Department stores like Walmart have uncountable products and money transactions every day.Because of their rapid transaction rates keeping a balance between inventory and customer is most important.Therefore making an accurate sales prediction for different products becomes an essential need for stores to optimize profits.

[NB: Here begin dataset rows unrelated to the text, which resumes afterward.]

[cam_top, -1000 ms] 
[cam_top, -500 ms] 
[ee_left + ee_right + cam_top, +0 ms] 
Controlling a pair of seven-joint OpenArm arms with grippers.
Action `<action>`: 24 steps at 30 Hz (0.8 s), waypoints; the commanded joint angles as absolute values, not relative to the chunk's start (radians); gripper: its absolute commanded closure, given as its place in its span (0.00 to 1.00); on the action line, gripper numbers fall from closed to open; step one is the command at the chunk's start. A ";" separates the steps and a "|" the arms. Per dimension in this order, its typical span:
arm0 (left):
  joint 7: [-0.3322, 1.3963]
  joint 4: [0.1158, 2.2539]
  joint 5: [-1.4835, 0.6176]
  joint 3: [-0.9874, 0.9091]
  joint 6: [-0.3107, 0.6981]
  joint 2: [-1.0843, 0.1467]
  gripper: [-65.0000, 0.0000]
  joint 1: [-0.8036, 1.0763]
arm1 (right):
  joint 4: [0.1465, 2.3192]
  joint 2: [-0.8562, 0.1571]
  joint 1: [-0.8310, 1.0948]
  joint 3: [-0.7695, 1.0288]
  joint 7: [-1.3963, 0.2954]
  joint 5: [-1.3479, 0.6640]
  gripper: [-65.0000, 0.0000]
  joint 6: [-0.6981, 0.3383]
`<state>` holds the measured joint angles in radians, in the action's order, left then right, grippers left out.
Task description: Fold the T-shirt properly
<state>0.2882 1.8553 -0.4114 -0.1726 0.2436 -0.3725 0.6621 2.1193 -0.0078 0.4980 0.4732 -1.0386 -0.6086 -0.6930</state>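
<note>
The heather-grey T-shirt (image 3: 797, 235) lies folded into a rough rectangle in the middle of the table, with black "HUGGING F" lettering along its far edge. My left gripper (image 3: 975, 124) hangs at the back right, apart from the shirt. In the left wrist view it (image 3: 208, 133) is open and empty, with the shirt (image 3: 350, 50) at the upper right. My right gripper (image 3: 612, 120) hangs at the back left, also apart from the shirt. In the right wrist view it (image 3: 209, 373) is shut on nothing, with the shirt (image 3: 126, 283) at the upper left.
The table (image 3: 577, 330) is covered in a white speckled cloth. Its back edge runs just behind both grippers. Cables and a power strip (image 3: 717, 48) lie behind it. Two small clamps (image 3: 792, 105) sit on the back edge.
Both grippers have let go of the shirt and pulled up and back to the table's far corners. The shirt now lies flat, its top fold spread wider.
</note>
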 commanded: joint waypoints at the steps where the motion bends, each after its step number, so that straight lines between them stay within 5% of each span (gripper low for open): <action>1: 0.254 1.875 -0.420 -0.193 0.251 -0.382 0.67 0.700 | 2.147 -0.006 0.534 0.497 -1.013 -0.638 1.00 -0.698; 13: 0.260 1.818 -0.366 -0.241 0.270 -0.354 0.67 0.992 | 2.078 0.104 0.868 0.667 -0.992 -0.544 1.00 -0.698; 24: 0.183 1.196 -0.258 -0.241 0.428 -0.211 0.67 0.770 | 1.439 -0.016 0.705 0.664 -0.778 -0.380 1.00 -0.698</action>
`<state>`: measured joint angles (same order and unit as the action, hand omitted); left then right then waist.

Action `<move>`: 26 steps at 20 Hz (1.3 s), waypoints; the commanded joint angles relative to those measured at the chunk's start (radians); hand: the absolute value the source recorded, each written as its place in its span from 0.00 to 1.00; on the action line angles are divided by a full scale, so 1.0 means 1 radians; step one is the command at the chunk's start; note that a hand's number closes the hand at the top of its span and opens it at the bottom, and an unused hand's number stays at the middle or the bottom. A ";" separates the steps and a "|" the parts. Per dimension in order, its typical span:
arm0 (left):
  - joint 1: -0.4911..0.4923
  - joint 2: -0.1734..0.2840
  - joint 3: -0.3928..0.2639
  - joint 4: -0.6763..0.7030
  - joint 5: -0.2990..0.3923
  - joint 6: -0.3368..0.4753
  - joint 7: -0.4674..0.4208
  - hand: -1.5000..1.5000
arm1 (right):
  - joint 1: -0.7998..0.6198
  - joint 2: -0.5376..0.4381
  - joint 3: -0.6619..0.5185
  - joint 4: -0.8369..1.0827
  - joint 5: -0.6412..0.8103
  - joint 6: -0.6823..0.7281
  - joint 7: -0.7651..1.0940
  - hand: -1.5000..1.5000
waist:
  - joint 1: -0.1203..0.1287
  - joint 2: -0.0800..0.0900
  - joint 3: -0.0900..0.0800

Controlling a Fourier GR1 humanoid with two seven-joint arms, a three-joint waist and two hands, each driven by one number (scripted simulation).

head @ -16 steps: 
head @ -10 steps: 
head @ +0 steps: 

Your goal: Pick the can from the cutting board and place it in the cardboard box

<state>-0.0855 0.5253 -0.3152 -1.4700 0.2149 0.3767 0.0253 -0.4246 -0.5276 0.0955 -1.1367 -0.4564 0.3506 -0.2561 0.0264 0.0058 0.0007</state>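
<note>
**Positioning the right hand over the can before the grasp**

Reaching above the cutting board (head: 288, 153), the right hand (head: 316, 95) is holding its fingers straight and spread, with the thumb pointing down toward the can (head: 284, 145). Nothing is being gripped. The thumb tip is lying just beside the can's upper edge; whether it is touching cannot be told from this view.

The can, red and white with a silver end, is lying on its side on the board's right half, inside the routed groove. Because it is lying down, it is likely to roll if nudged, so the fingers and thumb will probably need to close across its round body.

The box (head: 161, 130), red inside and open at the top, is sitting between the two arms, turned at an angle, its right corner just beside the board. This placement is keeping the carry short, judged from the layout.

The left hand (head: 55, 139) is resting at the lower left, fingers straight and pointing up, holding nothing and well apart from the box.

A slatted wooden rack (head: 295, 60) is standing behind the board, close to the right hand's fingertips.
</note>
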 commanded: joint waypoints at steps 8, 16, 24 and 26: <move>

Previous studies on market sales prediction require a lot of extra information like customer and product analysis. Thus more simplified model is needed by the department store to predict the product sales based on only the historical sales record.

2. Source of Data

It is a Kaggle competition held by University of Nicosia.Data is available here.

3. Data Overview

In this case study we will use hierarchical unit sales data from Walmart which includes price per product, item level, department, product categories and store details.The data covers stores in three US States : California, Texas and Wisconsin.Additional data has also given which include promotions,day of the week and special events.

Files:

  1. calendar.csv : Contains information about the dates on which the products are sold.
  2. sales_train_validation.csv : Contains the historical daily unit sales data per product and store [d_1 to d_1913].
  3. sell_prices.csv : Contains information about the price of the products sold per store and date.
  4. sales_train_evaluation.csv : Includes sales [d_1 to d_1941].
  5. sample_submission.csv : The correct format for submissions.

4. Objective

Our main aim is to predict the products sales for the next 28 days.

5. Performance Metrics

  • RMSE plays important rule when we have to focus more on predictions.
  • RMSE does not treat each error the same.It gives more importance to the most significant errors.
  • That means one big error is enough to get a bad RMSE.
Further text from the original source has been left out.